*** Available data ***

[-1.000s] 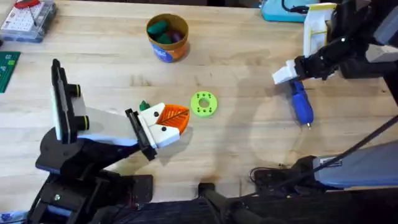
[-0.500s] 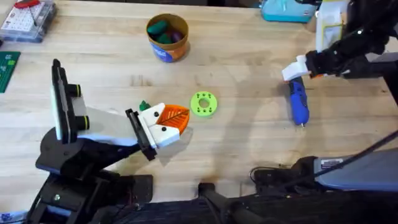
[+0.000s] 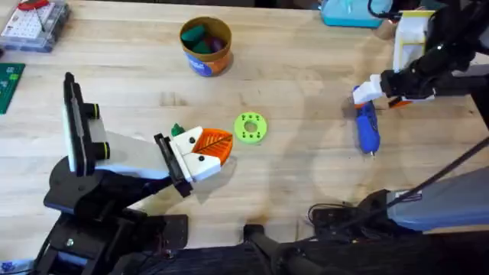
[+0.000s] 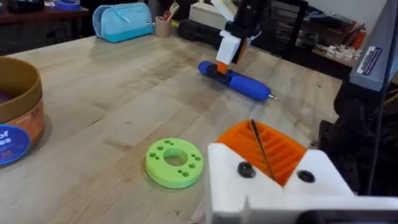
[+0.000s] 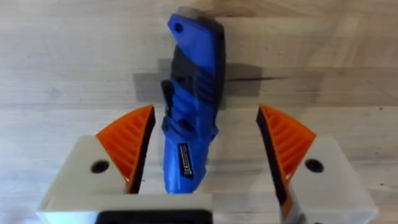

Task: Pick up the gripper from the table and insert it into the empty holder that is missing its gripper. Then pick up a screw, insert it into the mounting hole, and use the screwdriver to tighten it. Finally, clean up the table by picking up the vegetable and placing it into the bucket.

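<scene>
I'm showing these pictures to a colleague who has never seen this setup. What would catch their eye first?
Probably the bright blue screwdriver lying on the right side of the wooden table, with the right end effector open around its handle. Next, the lime-green ring near the middle, beside the left end effector, and the orange bucket at the far side holding colourful items.

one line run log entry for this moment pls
phase: screwdriver pickup | right gripper: open, straddling screwdriver lying on table | left gripper: near green ring | bucket: holds vegetables
</scene>
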Robot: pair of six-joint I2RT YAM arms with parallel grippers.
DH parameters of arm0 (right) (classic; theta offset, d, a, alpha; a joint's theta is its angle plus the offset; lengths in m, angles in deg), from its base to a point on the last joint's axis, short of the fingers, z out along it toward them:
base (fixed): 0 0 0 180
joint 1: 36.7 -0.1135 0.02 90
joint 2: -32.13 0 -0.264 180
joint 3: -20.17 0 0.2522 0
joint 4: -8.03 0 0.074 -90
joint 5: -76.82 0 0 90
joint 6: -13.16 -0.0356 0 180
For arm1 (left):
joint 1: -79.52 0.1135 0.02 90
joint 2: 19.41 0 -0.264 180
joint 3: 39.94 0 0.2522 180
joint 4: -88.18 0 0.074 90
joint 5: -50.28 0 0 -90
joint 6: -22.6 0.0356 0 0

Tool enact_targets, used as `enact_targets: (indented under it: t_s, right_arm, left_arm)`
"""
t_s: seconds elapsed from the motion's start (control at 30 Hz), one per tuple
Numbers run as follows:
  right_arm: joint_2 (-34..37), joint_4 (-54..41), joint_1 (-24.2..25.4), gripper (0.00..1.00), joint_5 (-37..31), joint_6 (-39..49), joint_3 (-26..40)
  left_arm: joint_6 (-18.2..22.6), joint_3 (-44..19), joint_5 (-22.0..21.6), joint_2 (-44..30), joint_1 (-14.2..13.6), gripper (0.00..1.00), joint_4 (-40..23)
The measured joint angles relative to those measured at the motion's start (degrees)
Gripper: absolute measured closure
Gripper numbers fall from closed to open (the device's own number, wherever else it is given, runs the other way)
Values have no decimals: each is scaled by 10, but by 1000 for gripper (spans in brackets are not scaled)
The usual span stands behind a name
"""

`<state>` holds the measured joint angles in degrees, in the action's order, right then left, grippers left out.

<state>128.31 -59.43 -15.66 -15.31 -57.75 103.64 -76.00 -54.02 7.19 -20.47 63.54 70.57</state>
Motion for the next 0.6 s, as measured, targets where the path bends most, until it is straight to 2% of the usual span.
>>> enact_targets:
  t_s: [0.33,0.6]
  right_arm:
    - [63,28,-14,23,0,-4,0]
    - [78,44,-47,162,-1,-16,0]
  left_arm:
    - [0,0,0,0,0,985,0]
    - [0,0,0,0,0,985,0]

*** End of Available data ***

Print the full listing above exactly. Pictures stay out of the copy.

▶ **Solved problem**
[-1.000s] 
[-0.500s] 
[+0.000s] 
[+0.000s] 
[+0.000s] 

Task: Pick up the gripper from the table and insert it into the empty holder that is missing its gripper. Then pick up a screw, insert it into the mounting hole, and use the screwdriver to tighten it. Finally, clean up the table by picking up the vegetable and placing it into the bucket.

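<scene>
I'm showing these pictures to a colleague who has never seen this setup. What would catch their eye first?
Probably the bright blue screwdriver lying on the right side of the wooden table, with the right end effector open around its handle. Next, the lime-green ring near the middle, beside the left end effector, and the orange bucket at the far side holding colourful items.

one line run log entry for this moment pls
phase: screwdriver pickup | right gripper: open, straddling screwdriver lying on table | left gripper: near green ring | bucket: holds vegetables
</scene>
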Robot: pair of six-joint I2RT YAM arms with parallel grippers.
DH parameters of arm0 (right) (classic; theta offset, d, a, alpha; a joint's theta is its angle plus the offset; lengths in m, angles in deg), from its base to a point on the last joint's axis, short of the fingers, z out along it toward them:
base (fixed): 0 0 0 180
joint 1: 36.7 -0.1135 0.02 90
joint 2: -32.13 0 -0.264 180
joint 3: -20.17 0 0.2522 0
joint 4: -8.03 0 0.074 -90
joint 5: -76.82 0 0 90
joint 6: -13.16 -0.0356 0 180
For arm1 (left):
joint 1: -79.52 0.1135 0.02 90
joint 2: 19.41 0 -0.264 180
joint 3: 39.94 0 0.2522 180
joint 4: -88.18 0 0.074 90
joint 5: -50.28 0 0 -90
joint 6: -22.6 0.0356 0 0

Tool enact_targets, used as `enact_targets: (indented under it: t_s, right_arm, left_arm)`
"""
t_s: seconds elapsed from the motion's start (control at 30 Hz), one per tuple
Numbers run as follows:
  right_arm: joint_2 (-34..37), joint_4 (-54..41), joint_1 (-24.2..25.4), gripper (0.00..1.00), joint_5 (-37..31), joint_6 (-39..49), joint_3 (-26..40)
  left_arm: joint_6 (-18.2..22.6), joint_3 (-44..19), joint_5 (-22.0..21.6), joint_2 (-44..30), joint_1 (-14.2..13.6), gripper (0.00..1.00), joint_4 (-40..23)
The measured joint angles relative to those measured at the motion's start (degrees)
Gripper: absolute measured closure
Gripper numbers fall from closed to open (the device's own number, wherever else it is given, runs the other way)
Values have no decimals: each is scaled by 10, but by 1000 for gripper (spans in brackets are not scaled)
The usual span stands behind a name
"""

`<state>` holds the measured joint angles in degrees, in the action's order, right then left, grippers left out.

<state>128.31 -59.43 -15.66 -15.31 -57.75 103.64 -76.00 -54.02 7.19 -20.47 63.54 70.57</state>
Motion for the next 0.6 s, as measured, targets where the path bends most, until it is straight to 2% of the usual span.
>>> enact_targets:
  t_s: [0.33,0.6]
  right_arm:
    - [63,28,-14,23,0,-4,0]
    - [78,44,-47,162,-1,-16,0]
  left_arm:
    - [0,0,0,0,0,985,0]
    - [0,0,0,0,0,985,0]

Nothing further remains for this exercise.